_Work request_
Without changing anything, set down every line shown below.

*** Opening of Data ***

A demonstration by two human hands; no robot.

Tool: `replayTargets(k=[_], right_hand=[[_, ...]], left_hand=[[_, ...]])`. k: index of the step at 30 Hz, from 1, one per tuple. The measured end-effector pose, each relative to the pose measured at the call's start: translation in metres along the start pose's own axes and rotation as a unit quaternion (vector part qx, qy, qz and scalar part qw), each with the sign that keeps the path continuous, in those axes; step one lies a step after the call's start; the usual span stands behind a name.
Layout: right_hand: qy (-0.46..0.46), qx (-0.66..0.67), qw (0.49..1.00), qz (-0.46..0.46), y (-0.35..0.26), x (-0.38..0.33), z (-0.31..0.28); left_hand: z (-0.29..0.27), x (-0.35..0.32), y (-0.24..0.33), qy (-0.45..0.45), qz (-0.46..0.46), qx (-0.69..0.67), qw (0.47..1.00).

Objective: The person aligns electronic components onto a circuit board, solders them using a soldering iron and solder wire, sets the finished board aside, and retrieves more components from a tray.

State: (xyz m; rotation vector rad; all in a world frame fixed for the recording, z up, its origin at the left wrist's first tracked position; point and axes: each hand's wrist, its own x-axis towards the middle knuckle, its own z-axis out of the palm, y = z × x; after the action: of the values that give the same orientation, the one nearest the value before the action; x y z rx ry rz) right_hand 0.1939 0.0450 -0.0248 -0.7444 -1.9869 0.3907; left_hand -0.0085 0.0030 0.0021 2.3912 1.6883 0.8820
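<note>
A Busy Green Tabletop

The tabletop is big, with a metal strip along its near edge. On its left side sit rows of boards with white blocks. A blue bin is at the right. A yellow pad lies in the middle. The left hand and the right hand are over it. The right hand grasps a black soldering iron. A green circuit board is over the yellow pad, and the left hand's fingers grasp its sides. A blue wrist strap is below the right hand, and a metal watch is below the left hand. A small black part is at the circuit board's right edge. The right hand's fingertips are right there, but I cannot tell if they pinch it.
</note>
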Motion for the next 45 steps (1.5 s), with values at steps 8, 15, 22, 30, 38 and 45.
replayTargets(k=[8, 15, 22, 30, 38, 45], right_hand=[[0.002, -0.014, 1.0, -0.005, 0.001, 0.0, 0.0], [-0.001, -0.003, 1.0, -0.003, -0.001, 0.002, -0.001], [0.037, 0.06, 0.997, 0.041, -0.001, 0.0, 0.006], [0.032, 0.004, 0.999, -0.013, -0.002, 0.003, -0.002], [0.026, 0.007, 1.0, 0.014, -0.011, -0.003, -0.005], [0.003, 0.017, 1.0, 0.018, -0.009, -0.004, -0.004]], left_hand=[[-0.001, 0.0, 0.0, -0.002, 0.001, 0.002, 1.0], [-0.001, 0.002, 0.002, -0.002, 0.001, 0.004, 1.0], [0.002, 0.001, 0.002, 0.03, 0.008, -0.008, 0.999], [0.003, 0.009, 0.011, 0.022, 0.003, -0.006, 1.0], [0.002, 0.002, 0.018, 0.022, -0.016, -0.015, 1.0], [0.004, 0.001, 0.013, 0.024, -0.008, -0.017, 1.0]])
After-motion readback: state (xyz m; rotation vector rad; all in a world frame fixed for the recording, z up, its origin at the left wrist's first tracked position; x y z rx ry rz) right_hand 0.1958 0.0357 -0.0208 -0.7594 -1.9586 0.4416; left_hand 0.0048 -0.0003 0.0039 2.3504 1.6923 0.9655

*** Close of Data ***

_Response_
A demonstration by two human hands; no robot.

Tool: `replayTargets(k=[_], right_hand=[[_, ...]], left_hand=[[_, ...]])`. k: index of the step at 30 Hz, from 1, one per tuple. The measured end-effector pose, each relative to the pose measured at the call's start: translation in metres along the start pose's own axes and rotation as a unit quaternion (vector part qx, qy, qz and scalar part qw), each with the sign that keeps the path continuous, in those axes; step one lies a step after the call's start; the usual span stands behind a name.
Layout: right_hand: qy (-0.46..0.46), qx (-0.66..0.67), qw (0.49..1.00), qz (-0.46..0.46), y (-0.35..0.26), x (-0.38..0.33), z (-0.31..0.28); left_hand: z (-0.29..0.27), x (-0.35..0.32), y (-0.24..0.33), qy (-0.45..0.45), qz (-0.46..0.46), qx (-0.69..0.67), qw (0.47..1.00).

Objective: The person aligns electronic components onto a circuit board, solders them using a soldering iron and solder wire, sets the finished board aside, and retrieves more components from a tray.

State: (xyz m; rotation vector rad; all in a world frame fixed for the recording, z up, its origin at the left wrist's first tracked position; point and axes: each hand's wrist, its own x-axis towards the middle knuckle, its own z-axis out of the palm, y = z × x; after the action: of the values that give the same orientation, the one nearest the value before the action; x y z rx ry rz) right_hand 0.1939 0.0450 -0.0248 -0.7444 -1.9869 0.3907; left_hand -0.0085 0.0030 0.0021 2.3912 1.6883 0.8820
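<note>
A Busy Green Tabletop

The tabletop is big, with a metal strip along its near edge. On its left side sit rows of boards with white blocks. A blue bin is at the right. A yellow pad lies in the middle. The left hand and the right hand are over it. The right hand grasps a black soldering iron. A green circuit board is over the yellow pad, and the left hand's fingers grasp its sides. A blue wrist strap is below the right hand, and a metal watch is below the left hand. A small black part is at the circuit board's right edge. The right hand's fingertips are right there, but I cannot tell if they pinch it.
</note>
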Motion for the next 45 steps (1.5 s), with values at steps 8, 15, 22, 30, 38 and 45.
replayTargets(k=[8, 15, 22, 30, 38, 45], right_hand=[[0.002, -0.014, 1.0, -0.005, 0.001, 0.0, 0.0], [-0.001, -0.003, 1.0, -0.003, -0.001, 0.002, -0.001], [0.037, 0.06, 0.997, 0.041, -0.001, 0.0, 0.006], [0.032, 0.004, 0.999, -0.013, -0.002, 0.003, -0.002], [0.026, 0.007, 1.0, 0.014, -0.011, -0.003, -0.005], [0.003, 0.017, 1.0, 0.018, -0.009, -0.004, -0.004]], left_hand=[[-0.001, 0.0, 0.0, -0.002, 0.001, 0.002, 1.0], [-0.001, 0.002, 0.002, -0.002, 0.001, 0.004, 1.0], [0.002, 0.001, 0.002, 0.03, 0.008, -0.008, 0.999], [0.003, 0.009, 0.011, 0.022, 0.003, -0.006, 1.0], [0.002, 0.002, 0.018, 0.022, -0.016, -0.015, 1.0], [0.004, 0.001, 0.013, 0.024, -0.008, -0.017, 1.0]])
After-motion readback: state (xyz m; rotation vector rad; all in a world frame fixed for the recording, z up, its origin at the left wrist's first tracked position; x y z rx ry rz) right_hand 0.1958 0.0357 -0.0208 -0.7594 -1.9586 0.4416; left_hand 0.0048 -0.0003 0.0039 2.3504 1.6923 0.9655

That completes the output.